▸ Task goal: In the data below, the answer is the run of lines from the line containing "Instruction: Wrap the" through the line containing "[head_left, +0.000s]", both included; print it exactly and nothing else.
Segment Start: The data
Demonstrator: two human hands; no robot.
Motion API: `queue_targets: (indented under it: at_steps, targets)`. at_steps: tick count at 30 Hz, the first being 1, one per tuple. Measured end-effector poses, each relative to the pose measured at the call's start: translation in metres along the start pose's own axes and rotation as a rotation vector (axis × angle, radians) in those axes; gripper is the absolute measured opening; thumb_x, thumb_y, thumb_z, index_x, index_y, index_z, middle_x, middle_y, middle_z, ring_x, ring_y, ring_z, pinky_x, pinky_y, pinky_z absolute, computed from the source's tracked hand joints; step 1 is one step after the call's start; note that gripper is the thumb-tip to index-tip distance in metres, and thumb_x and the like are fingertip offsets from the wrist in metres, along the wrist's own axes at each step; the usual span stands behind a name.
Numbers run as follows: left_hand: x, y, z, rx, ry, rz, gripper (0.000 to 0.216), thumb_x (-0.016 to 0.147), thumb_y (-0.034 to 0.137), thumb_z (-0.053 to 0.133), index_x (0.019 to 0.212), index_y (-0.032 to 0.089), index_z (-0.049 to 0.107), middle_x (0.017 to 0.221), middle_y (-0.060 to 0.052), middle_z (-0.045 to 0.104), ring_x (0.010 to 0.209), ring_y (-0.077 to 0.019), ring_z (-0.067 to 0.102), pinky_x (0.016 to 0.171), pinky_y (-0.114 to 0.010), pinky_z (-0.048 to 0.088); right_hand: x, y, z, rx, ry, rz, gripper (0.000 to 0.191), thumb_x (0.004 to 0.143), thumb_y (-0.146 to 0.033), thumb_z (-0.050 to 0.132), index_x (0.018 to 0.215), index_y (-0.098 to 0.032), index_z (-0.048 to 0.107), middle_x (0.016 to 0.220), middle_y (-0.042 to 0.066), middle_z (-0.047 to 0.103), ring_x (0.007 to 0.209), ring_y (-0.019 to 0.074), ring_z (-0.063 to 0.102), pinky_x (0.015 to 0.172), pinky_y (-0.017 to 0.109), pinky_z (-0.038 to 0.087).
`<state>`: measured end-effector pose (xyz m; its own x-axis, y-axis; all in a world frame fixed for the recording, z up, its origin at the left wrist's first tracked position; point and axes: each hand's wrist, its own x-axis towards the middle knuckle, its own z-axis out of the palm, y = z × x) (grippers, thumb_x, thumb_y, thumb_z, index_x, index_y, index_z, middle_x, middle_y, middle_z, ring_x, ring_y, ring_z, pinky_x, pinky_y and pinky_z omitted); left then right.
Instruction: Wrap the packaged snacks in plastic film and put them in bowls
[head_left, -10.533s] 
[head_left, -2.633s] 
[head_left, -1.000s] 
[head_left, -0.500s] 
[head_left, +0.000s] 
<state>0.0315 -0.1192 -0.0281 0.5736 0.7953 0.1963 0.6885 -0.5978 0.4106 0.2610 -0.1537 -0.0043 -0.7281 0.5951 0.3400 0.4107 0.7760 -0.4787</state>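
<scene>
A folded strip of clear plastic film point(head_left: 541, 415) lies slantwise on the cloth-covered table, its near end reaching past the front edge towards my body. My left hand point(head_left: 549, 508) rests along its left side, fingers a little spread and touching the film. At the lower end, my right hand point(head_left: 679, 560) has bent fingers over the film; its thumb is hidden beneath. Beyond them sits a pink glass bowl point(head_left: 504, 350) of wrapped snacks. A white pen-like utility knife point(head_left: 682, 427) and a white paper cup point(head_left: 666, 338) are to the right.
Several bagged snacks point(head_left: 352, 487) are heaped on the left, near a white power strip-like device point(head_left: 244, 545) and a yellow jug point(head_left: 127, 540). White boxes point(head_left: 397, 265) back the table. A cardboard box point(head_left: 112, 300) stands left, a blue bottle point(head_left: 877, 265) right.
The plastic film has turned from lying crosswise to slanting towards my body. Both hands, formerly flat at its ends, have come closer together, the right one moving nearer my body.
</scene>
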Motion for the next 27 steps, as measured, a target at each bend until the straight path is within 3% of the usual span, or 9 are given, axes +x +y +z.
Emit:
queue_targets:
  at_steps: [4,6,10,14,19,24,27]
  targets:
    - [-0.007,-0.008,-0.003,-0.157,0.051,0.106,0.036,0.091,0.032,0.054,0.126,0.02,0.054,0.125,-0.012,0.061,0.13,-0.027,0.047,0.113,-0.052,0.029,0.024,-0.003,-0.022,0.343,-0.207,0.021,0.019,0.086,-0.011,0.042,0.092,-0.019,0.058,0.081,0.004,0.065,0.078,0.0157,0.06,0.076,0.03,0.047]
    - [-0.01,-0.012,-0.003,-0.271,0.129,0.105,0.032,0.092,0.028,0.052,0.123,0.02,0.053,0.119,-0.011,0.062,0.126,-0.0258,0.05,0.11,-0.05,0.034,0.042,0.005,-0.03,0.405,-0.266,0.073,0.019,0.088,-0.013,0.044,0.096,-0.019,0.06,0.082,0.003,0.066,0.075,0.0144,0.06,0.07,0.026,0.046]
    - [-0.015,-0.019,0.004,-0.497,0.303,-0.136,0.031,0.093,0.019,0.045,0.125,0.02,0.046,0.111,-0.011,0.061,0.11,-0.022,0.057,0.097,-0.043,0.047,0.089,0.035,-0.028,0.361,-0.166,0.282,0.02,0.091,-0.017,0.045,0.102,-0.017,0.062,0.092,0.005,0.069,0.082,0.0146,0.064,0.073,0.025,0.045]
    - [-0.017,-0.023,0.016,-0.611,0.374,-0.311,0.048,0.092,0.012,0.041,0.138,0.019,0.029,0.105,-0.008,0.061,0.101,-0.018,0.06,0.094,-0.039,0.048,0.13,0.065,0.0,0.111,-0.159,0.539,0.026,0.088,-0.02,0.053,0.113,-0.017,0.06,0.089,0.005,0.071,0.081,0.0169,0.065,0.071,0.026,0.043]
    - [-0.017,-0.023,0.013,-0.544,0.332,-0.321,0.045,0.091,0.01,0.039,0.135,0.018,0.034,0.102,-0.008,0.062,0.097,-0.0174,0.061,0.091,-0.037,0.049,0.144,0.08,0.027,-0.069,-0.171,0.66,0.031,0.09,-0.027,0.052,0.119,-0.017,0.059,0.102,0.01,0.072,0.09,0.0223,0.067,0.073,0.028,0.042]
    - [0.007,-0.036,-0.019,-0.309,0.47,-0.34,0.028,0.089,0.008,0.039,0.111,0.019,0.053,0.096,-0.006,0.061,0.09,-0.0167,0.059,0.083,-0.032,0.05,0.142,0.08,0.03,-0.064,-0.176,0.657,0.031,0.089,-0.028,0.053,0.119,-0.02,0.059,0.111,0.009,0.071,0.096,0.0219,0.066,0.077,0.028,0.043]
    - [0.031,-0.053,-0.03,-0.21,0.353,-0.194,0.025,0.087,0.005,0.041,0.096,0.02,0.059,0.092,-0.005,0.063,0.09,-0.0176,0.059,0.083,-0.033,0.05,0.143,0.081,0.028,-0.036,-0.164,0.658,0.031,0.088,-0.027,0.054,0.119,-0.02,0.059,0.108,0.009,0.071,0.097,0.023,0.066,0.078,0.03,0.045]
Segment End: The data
▸ Answer area:
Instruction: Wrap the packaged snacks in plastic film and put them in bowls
[head_left, -10.533s] 
[head_left, -2.633s] 
[head_left, -1.000s] 
[head_left, -0.500s] 
[head_left, +0.000s] 

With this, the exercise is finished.